#### [ABOUT THIS EXERCISE]
Find "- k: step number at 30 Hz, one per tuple" and "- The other" in the records below. Copy the lines holding them and every line between, exactly, and no others.

━━ EXERCISE MATERIAL

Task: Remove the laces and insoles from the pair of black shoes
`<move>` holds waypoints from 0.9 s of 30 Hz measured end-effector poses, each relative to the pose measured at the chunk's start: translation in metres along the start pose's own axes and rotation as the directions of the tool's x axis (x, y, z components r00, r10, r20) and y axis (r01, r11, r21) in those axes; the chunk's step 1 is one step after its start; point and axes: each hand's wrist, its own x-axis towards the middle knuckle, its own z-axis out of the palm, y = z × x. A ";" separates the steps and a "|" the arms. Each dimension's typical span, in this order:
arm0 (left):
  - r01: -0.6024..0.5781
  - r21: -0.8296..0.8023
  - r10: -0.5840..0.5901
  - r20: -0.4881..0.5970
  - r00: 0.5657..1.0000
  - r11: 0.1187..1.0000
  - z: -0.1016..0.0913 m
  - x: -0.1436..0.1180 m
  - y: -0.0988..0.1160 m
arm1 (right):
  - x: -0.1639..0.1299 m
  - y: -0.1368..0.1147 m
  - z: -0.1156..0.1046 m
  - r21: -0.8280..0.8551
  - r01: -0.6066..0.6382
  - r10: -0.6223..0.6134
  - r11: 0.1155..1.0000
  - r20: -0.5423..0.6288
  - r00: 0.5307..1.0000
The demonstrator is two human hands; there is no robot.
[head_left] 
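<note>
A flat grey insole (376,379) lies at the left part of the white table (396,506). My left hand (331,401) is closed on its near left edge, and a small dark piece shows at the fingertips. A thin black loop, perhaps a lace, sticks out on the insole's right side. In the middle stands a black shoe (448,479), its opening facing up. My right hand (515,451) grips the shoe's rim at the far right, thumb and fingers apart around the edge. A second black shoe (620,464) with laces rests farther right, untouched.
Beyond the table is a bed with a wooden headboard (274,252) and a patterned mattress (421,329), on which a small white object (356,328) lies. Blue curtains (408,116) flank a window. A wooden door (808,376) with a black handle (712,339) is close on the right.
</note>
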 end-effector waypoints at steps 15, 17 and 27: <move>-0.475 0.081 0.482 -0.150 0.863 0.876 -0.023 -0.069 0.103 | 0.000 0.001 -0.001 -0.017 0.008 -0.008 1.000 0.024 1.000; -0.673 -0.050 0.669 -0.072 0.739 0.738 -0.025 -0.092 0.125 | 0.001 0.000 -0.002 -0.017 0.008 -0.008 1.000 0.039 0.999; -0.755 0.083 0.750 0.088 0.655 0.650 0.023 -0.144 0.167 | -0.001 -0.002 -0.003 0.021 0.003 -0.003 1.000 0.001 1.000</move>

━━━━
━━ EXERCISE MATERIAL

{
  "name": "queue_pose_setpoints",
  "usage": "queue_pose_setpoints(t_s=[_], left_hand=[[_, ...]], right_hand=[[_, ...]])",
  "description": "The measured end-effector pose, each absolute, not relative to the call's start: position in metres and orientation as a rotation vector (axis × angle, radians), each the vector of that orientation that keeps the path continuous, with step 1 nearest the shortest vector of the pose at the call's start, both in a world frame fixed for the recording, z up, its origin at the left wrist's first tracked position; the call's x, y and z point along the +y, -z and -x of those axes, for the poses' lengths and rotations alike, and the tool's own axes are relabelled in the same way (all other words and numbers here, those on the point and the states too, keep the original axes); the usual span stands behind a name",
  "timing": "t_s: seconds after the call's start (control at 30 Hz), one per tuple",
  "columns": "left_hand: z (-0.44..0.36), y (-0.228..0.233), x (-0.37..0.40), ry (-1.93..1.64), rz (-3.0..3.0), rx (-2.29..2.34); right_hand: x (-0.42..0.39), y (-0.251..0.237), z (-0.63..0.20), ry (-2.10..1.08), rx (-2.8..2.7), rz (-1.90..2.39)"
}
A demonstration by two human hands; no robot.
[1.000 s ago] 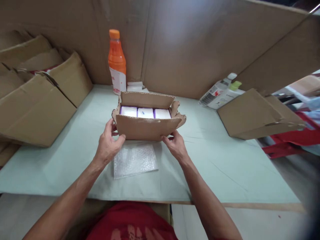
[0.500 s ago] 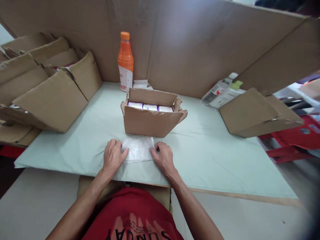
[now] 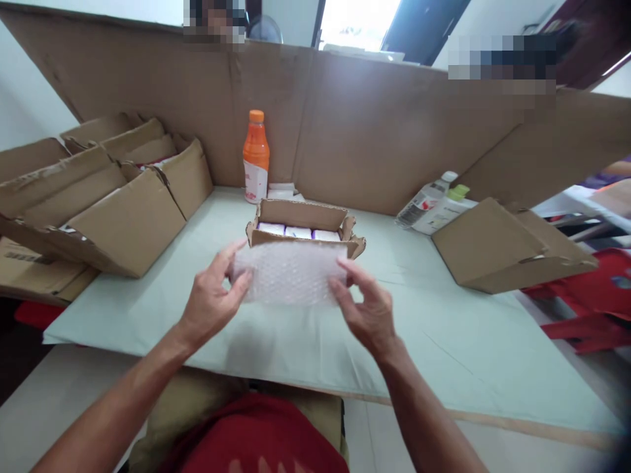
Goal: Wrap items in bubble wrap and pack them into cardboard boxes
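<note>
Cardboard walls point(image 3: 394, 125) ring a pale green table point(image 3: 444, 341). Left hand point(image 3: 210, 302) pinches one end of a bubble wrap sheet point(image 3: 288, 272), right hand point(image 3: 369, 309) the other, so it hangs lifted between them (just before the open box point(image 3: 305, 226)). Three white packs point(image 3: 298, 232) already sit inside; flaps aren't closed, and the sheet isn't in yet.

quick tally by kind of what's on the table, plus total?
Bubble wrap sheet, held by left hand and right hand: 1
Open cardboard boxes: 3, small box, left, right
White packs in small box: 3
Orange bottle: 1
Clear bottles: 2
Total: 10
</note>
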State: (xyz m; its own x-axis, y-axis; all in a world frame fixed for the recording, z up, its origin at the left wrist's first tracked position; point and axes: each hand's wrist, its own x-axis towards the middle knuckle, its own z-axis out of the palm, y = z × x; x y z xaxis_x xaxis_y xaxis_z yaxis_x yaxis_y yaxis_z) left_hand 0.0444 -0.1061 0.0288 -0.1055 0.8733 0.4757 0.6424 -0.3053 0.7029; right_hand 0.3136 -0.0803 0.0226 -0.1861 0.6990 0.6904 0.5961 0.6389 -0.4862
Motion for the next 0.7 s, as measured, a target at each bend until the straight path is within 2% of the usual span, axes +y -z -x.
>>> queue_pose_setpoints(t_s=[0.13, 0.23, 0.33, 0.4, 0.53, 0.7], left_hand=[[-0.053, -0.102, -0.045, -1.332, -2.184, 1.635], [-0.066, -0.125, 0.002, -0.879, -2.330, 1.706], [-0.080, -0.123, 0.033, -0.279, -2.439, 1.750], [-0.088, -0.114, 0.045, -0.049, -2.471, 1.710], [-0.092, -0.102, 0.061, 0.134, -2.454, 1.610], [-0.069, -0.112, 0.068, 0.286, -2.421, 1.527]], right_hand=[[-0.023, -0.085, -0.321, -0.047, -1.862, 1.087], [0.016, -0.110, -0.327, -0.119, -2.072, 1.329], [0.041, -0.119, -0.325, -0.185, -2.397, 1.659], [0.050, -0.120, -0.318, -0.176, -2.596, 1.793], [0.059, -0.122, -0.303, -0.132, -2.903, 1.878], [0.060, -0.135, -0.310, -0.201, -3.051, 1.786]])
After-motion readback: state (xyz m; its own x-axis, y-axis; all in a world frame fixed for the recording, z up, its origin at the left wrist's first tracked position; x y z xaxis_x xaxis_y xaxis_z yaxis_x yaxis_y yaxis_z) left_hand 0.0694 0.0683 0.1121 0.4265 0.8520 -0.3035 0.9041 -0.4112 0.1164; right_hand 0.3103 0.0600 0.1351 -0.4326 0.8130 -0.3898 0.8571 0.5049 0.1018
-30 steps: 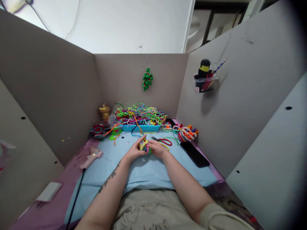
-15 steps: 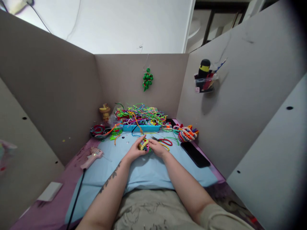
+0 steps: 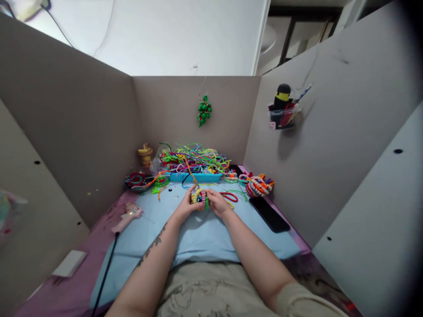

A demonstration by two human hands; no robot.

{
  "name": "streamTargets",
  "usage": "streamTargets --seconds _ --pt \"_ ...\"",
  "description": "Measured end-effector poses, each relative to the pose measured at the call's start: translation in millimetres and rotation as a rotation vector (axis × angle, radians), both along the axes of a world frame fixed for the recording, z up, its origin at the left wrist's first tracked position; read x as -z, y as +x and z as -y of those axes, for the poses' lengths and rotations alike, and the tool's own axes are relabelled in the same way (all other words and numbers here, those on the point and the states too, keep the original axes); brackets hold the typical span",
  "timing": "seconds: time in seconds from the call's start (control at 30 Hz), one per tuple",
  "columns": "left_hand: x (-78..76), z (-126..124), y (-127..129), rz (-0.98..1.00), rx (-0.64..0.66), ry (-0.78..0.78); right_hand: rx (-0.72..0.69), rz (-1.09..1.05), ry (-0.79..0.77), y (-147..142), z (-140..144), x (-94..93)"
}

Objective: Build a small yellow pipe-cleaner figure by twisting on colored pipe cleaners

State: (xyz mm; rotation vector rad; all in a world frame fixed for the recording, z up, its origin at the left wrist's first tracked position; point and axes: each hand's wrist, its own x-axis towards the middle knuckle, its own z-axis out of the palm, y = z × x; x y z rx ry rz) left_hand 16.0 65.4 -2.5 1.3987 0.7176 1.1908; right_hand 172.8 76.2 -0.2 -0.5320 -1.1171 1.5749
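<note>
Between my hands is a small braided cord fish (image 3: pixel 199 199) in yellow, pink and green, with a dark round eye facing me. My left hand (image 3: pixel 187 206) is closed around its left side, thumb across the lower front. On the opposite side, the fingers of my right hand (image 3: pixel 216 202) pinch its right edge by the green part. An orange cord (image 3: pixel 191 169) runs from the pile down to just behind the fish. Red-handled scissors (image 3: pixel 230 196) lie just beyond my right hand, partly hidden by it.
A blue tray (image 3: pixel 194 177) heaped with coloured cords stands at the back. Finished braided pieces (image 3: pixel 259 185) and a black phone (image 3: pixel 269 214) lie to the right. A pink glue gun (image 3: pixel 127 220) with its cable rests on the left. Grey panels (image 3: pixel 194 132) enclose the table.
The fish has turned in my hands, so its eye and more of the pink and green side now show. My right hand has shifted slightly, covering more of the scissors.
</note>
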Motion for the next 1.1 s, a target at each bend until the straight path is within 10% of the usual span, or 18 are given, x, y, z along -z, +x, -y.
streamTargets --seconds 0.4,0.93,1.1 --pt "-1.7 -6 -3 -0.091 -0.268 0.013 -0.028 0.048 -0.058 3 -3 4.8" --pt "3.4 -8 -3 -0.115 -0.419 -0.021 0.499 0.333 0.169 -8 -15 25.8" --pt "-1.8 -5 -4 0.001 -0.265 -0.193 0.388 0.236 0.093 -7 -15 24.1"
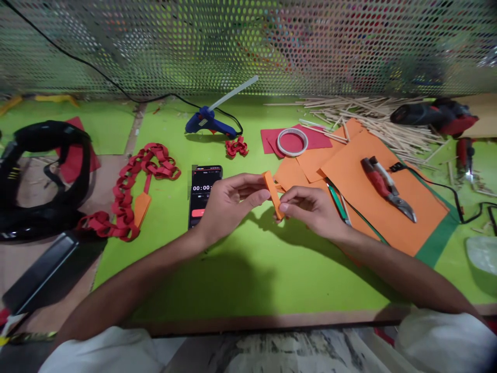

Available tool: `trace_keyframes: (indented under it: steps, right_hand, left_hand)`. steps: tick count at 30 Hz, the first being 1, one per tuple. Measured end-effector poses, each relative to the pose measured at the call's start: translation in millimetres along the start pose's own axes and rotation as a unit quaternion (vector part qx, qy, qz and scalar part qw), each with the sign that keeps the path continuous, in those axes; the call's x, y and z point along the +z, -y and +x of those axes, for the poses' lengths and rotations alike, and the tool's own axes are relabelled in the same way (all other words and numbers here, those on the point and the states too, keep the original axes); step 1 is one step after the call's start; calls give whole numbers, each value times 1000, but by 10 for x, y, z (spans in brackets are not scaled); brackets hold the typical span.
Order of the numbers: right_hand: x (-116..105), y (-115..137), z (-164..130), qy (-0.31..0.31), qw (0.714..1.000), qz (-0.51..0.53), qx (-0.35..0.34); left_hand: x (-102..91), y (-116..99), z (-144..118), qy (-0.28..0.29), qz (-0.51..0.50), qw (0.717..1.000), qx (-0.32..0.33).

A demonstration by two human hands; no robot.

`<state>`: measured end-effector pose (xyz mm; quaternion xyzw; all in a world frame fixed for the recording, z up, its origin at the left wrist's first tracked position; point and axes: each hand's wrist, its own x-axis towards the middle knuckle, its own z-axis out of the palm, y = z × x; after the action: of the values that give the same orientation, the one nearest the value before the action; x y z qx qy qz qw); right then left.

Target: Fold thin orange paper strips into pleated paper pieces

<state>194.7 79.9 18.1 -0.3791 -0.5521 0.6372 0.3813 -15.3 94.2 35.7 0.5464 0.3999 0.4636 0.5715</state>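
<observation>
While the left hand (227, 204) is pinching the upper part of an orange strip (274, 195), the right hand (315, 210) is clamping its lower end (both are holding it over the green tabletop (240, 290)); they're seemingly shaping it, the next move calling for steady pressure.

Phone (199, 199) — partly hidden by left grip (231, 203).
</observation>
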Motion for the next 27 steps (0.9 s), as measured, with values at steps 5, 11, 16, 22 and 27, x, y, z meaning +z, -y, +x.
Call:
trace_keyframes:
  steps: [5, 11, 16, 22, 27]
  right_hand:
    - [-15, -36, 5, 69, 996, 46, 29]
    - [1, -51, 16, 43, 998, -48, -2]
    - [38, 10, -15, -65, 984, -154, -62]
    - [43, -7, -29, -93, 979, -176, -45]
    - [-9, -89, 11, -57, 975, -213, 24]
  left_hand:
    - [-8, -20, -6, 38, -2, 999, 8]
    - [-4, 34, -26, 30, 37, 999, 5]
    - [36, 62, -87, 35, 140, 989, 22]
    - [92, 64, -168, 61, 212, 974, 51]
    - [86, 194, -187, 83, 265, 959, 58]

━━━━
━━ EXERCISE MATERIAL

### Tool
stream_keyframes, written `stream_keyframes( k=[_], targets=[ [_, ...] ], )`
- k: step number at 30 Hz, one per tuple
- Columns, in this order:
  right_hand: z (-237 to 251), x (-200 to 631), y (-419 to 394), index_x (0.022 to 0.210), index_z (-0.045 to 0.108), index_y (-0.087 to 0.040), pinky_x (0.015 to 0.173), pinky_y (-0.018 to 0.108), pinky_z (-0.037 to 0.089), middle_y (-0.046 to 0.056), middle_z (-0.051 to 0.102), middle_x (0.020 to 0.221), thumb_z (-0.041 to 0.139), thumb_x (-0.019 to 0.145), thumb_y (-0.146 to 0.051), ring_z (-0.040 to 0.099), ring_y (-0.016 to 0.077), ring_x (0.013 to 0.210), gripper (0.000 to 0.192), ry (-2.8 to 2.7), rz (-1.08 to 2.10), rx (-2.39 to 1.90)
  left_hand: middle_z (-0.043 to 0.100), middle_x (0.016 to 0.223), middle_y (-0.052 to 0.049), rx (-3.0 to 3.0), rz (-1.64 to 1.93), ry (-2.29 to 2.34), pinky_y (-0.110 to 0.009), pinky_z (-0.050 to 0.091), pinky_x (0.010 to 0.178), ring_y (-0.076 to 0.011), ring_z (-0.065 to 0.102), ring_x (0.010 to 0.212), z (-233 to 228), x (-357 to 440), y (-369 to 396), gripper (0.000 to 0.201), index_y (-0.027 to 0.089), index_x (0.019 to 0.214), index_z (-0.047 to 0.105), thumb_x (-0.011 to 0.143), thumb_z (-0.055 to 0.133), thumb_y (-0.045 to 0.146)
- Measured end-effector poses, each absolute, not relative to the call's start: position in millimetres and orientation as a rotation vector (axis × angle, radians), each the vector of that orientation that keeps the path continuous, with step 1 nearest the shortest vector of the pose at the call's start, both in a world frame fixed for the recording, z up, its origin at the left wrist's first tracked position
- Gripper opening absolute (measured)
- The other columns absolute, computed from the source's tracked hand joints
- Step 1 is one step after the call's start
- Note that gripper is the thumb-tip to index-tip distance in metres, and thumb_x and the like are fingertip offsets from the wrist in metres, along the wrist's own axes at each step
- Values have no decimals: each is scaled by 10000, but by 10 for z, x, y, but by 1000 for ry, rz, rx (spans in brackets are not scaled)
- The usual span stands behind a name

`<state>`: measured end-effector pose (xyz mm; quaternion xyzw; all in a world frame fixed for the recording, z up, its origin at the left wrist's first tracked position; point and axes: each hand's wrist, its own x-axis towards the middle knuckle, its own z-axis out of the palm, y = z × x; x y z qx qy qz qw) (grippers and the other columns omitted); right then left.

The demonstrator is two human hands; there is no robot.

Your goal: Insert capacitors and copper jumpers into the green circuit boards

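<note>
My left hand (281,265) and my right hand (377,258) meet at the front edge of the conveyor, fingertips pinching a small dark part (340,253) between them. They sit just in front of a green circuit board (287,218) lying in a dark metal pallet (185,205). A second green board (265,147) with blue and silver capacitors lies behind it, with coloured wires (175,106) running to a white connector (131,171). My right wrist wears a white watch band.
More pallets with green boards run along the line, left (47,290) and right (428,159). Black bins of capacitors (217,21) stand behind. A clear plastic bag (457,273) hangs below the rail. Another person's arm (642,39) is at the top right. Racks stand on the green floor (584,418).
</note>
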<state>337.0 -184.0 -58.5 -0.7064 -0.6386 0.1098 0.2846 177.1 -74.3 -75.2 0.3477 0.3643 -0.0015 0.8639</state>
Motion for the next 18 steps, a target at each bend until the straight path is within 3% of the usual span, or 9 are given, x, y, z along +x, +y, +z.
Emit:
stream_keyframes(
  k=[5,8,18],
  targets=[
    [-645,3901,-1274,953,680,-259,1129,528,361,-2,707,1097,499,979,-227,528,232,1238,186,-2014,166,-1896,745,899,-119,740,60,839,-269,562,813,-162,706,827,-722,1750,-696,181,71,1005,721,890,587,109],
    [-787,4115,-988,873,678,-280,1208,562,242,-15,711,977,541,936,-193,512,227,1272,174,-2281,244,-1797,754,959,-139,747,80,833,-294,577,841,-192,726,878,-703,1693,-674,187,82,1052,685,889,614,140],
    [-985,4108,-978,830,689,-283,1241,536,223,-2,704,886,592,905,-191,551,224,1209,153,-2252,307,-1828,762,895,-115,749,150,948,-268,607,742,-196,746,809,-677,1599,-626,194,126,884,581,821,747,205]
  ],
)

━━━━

#### [YOUR SOLUTION]
- k: step number at 30 Hz, one per tuple
- Columns, in this order:
  right_hand: z (-237 to 251), x (-200 to 631), y (-419 to 394), index_x (0.022 to 0.210), index_z (-0.045 to 0.108), index_y (-0.087 to 0.040), pinky_x (0.015 to 0.173), pinky_y (-0.018 to 0.108), pinky_z (-0.037 to 0.089), middle_y (-0.046 to 0.056), middle_z (-0.051 to 0.102), middle_x (0.020 to 0.221), thumb_z (-0.041 to 0.139), thumb_x (-0.019 to 0.145), thumb_y (-0.146 to 0.051), ring_z (-0.040 to 0.099), ring_y (-0.016 to 0.077), ring_x (0.013 to 0.210), gripper (0.000 to 0.192), ry (-2.8 to 2.7), rz (-1.08 to 2.10), rx (-2.39 to 1.90)
  left_hand: middle_z (-0.043 to 0.100), middle_x (0.016 to 0.223), middle_y (-0.052 to 0.049), rx (-3.0 to 3.0), rz (-1.64 to 1.93), ry (-2.29 to 2.34), pinky_y (-0.110 to 0.009), pinky_z (-0.050 to 0.091), pinky_x (0.010 to 0.178), ring_y (-0.076 to 0.011), ring_z (-0.065 to 0.102), ring_x (0.010 to 0.212), z (-233 to 228), x (-357 to 440), y (-369 to 396), gripper (0.000 to 0.201), index_y (-0.027 to 0.089), index_x (0.019 to 0.214), index_z (-0.047 to 0.105), thumb_x (-0.011 to 0.143), thumb_z (-0.055 to 0.133), thumb_y (-0.045 to 0.146)
- Measured end-effector poses, each absolute, not relative to the call's start: position in millimetres and orientation as a rotation vector (axis × angle, radians), each the vector of that orientation that keeps the path continuous, with step 1 nearest the shortest vector of the pose at the call's start, both in a world frame fixed for the recording, z up, its origin at the left wrist's first tracked position
- Gripper opening absolute (measured)
- The other columns absolute, computed from the source's tracked hand joints

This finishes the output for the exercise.